Jardine would appear in 33 of 35 games in his first year with Syracuse, with averages of 5.5 points and 2.5 assists per game. In the NIT Tournament, Jardine averaged 11.0 points and 4.7 assists.

===2008–09===
Jardine did not play and was forced to redshirt his sophomore season after suffering a stress fracture in his left leg.

===2009–10===
A healthy Jardine would return to the Syracuse lineup in his redshirt sophomore season to split time with Brandon Triche at the point guard spot. The backup point guard would make an immediate impact, as he scored 22 points and had 6 assists, 1 turnover and 4 steals in a 95–73 victory over then-No. 12 California. Jardine was named Sixth Man of the Year for the 2009–2010 NCAA men's Division I regular season by The Sporting News. He averaged 9.1 points, 4.3 assists and 1.2 steals during his sixth man of the year campaign.

===2010–11===
Jardine assumed the starting point guard role for the Orange in the 2010–11 season and had his best season statistic wise. He was a big contributor throughout the season playing in all 35 games averaging 12.5 points, 5.9 assists, and 1.6 steals. His biggest game was against Marquette on January 29, 2011, as he recorded a double-double with 13 assists and 13 points. However, Jardine and the Orange would fail to advance to the Sweet 16 as they lost in an upset against Marquette in the 3rd round of the NCAA tournament.

===2011–12===
In one of the most successful seasons in Syracuse history, Jardine and his teammate Kris Joseph were the senior leaders and huge contributors.

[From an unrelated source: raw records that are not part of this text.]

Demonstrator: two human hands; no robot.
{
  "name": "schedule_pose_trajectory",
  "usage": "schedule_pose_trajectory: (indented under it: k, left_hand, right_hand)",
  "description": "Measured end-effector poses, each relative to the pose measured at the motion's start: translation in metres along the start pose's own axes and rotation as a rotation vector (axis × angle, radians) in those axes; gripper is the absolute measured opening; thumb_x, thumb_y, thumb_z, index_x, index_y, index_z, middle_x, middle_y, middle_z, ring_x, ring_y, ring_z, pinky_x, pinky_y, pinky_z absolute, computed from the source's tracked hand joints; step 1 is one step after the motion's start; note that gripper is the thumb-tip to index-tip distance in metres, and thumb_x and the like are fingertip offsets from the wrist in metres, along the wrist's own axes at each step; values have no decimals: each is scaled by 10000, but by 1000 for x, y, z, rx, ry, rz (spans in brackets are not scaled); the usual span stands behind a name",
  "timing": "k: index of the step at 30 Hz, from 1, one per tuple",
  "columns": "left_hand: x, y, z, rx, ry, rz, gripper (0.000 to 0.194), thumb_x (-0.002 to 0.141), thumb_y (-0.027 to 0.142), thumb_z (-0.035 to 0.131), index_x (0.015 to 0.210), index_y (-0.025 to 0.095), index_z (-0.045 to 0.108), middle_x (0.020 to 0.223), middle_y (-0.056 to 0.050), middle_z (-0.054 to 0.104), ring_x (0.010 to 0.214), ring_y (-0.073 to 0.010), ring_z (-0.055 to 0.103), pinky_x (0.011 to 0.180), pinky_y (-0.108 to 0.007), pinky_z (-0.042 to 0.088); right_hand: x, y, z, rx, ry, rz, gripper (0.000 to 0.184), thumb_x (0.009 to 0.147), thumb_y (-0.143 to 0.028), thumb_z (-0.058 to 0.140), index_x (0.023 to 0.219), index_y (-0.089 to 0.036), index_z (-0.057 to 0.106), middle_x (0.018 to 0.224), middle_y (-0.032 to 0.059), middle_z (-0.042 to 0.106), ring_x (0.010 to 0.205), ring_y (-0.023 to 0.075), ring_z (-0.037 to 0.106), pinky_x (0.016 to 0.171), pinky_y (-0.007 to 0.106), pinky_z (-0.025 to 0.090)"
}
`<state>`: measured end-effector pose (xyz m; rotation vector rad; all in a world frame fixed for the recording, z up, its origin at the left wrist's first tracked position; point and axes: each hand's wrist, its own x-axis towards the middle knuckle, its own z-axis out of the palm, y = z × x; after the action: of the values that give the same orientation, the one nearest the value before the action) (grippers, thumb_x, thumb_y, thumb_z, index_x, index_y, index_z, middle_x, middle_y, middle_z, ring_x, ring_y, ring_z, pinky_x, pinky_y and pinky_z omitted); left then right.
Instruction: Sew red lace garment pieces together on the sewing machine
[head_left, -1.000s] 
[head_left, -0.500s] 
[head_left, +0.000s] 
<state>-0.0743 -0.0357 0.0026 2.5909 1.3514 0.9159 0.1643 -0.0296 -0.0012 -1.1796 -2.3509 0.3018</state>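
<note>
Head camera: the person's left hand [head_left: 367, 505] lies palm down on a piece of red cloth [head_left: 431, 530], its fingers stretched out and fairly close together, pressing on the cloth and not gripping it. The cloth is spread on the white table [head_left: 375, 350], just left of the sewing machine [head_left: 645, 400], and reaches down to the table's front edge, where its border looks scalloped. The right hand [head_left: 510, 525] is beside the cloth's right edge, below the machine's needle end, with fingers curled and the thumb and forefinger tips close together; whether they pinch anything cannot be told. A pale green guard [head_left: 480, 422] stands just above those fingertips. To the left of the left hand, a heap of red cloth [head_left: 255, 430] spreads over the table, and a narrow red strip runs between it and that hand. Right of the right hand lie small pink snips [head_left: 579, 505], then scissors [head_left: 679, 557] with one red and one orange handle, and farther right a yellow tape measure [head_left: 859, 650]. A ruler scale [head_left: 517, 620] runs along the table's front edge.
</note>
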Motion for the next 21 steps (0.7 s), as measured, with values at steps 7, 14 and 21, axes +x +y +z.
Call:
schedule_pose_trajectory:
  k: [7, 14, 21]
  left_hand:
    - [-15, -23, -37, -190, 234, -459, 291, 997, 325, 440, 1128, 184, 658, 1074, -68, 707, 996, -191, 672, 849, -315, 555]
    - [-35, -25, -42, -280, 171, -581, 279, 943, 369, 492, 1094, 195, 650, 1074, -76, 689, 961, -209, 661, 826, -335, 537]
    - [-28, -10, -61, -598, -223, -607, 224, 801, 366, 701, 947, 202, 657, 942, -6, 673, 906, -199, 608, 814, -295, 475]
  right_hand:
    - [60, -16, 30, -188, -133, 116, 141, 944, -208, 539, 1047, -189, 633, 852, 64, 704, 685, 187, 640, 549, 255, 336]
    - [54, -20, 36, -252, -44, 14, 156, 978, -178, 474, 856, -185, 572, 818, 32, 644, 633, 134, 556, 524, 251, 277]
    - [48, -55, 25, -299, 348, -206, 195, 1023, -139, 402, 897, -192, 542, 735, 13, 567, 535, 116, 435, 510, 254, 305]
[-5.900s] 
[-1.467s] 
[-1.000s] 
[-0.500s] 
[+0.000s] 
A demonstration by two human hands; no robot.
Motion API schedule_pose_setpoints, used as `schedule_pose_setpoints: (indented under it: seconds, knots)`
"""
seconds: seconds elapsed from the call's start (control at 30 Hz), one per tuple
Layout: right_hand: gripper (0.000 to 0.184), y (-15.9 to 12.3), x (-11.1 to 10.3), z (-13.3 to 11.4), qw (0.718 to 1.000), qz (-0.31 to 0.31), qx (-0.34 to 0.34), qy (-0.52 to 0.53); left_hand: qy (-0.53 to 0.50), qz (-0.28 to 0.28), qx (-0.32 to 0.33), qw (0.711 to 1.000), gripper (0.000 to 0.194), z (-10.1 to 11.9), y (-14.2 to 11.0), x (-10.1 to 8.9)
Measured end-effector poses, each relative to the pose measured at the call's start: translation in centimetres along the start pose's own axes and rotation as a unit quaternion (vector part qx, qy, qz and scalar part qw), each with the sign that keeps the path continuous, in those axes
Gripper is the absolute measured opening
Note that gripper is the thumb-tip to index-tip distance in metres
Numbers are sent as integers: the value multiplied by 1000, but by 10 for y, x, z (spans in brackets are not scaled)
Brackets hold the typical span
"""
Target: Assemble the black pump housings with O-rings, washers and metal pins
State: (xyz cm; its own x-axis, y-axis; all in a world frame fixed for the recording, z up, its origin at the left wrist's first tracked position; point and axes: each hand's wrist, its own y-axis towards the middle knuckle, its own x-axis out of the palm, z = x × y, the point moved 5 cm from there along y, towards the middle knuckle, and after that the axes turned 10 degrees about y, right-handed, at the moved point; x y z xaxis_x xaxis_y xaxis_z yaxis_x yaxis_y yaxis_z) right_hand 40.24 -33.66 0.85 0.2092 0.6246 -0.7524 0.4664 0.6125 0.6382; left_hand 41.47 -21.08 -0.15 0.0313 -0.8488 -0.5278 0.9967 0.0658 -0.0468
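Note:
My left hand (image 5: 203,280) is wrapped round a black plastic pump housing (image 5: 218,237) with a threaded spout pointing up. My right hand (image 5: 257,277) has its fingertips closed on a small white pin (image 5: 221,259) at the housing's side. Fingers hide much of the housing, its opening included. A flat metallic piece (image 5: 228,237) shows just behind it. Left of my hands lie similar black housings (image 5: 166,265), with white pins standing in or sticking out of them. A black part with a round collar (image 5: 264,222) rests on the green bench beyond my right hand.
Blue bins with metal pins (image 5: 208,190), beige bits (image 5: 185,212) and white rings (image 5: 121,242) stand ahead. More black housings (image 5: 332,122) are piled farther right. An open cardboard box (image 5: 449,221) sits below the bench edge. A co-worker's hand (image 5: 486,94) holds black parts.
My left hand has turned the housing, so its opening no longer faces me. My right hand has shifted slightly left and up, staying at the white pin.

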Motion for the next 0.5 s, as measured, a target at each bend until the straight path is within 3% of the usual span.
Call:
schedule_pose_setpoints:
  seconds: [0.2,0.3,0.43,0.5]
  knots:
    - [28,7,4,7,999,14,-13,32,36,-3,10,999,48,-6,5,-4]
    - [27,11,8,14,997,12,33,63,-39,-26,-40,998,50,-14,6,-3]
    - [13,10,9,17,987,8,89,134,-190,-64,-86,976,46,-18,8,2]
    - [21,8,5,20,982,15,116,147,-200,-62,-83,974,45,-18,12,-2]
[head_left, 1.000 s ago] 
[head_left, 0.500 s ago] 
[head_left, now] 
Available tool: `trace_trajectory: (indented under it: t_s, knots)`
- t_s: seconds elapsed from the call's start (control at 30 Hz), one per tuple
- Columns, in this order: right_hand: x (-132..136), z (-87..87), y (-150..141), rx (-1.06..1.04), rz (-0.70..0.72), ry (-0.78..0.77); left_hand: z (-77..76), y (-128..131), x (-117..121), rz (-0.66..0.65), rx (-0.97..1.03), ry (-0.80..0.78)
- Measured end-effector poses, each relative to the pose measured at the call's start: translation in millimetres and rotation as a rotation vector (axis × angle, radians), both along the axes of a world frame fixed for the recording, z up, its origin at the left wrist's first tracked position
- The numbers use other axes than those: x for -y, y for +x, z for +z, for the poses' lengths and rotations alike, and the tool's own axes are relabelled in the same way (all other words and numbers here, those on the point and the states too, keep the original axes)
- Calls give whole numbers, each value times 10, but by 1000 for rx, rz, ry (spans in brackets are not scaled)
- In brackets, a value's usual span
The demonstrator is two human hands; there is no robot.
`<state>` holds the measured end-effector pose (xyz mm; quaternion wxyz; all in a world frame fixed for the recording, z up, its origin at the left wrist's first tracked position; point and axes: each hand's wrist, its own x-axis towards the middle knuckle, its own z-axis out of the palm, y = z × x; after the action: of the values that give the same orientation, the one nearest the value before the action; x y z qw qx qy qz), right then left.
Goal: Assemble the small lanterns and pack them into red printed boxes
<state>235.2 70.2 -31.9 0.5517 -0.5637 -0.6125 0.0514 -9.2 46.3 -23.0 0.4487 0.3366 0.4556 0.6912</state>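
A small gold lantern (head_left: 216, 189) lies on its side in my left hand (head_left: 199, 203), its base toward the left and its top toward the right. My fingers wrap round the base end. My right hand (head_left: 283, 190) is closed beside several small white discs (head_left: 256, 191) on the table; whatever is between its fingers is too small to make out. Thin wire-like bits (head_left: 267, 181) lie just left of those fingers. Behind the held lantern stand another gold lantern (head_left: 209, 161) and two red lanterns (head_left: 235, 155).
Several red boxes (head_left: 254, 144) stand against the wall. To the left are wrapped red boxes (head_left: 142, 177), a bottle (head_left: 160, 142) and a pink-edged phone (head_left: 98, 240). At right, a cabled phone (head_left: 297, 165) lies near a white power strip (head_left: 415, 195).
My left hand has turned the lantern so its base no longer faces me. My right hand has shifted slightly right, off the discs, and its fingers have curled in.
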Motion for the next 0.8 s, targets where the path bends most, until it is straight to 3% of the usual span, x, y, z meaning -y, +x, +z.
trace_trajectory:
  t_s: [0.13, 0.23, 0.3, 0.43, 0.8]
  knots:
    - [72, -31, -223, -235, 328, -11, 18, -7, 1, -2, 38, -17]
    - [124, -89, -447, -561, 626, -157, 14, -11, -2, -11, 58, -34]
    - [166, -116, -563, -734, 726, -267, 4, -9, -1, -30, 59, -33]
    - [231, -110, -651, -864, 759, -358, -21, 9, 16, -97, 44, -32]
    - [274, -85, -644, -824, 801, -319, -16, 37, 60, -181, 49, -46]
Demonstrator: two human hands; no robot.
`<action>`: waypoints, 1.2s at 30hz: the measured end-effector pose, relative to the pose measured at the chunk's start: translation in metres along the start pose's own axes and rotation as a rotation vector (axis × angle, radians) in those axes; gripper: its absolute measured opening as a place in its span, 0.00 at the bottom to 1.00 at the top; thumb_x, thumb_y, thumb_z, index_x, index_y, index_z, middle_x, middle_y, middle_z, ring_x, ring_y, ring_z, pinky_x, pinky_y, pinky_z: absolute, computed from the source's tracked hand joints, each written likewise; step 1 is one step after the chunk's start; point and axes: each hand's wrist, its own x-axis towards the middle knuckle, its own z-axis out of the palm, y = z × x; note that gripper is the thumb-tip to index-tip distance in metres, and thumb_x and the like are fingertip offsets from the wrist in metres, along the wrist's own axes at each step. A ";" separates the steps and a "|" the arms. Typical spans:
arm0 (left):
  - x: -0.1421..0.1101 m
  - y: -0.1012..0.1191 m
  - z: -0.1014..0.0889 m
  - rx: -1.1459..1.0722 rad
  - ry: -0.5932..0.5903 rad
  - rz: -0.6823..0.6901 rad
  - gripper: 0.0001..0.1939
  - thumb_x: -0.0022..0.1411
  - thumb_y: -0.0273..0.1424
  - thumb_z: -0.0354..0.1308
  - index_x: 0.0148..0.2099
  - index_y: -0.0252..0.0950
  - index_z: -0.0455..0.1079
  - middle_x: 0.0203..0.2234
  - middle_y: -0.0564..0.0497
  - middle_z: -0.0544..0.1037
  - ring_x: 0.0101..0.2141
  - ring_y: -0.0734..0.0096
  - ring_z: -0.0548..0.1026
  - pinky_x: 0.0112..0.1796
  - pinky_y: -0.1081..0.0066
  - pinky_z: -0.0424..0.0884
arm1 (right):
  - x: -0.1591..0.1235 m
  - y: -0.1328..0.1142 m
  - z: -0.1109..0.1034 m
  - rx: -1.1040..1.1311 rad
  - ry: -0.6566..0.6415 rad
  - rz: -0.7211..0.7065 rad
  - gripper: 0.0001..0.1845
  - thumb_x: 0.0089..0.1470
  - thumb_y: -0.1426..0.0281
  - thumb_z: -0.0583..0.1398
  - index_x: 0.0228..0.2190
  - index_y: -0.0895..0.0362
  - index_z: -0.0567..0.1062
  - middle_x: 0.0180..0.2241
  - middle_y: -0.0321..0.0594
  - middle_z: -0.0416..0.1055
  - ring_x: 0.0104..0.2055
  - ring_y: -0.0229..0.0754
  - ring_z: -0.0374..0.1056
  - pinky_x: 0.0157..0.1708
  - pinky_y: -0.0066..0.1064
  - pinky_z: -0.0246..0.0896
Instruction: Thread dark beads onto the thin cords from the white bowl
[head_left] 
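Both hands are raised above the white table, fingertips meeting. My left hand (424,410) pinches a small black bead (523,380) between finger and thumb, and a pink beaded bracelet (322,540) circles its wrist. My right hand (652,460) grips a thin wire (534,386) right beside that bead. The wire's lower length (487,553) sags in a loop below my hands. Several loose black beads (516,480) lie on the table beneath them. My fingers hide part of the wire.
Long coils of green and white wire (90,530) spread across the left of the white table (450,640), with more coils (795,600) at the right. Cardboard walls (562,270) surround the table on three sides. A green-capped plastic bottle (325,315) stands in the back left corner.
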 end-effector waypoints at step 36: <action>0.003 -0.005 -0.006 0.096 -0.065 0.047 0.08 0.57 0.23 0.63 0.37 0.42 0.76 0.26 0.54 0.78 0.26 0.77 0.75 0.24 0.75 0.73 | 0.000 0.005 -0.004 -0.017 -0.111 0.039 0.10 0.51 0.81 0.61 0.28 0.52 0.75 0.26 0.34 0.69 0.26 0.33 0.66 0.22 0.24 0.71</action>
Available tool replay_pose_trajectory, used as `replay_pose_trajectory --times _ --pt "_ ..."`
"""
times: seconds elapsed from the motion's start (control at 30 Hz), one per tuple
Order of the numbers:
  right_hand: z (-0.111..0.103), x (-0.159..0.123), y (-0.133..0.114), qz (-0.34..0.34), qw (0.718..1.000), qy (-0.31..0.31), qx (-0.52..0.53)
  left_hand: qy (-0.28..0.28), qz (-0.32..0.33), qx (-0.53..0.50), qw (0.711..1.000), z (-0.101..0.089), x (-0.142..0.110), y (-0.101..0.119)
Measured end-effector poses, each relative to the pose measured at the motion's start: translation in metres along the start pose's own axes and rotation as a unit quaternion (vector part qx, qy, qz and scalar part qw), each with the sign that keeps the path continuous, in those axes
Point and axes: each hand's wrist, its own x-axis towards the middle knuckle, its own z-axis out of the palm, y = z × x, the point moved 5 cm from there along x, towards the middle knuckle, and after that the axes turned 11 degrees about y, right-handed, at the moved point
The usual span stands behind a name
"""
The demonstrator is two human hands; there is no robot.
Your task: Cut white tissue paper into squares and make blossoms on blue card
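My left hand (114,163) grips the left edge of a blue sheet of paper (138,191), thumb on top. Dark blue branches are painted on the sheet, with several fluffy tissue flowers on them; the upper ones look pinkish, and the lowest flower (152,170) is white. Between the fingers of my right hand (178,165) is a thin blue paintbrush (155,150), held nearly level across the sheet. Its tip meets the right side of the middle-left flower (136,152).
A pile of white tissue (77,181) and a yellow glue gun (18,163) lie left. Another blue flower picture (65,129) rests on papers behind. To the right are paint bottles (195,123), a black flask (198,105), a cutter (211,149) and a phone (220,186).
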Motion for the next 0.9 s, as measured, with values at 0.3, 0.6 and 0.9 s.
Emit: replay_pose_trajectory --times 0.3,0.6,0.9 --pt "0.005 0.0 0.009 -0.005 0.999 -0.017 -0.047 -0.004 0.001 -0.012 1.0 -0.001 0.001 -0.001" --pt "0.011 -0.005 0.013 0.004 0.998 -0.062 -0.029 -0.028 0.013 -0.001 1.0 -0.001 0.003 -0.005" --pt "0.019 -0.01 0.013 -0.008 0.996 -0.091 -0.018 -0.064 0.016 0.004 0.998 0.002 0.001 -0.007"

Jardine and the Orange led Syracuse to the number 1 spot for 6 weeks in December and January. Jardine's numbers dropped a bit by averaging 8.9 points and 4.9 assists, but still led the Orange to a Big East regular season title. After getting only 22 MPG in the Big East tournament, Jardine played a vital role in the NCAA tournament. Jardine led the team in assists in all 4 of their tournament games and averaged 13.8 PPG. Despite all of his effort, Jardine and the Orange fell short of their Final Four and National Championship goals as they lost in a tight game against Ohio State 77–70. He finished his career at Syracuse with 9.0 points, 4.4 assists, and 1.3 steals.

==Professional career==
Jardine went undrafted in the 2012 NBA draft and subsequently did not play professionally in 2012–13.

Jardine joined the Cleveland Cavaliers for the 2013 NBA Summer League. In September 2013, he signed with KK Zadar of Croatia. However, he was released next month after not passing the one-month tryout. Jardine played three games for Zadar, scoring a total of two points.

On November 1, 2013, Jardine was selected by the Tulsa 66ers with the 40th overall pick in the 2013 NBA Development League draft.

In the 2016–17 NBL Canada season Jardine played for the Moncton Miracles and Niagara River Lions.

==Post-playing career==
On June 11, 2026, the New Orleans Pelicans hired Jardine to serve as a global director scout.

==National team career==
Jardine played on Team USA at the semi-annual (Under 18) Albert Schweitzer Tournament in Mannheim, Germany in 2006. He helped the squad with 13.3 points, 3.5 rebounds, and a team-leading 3.2 assists. In the seventh-place game against host Germany, Jardine scored 23 points to go along with five rebounds and five steals, as the U.S. team won, 106–82.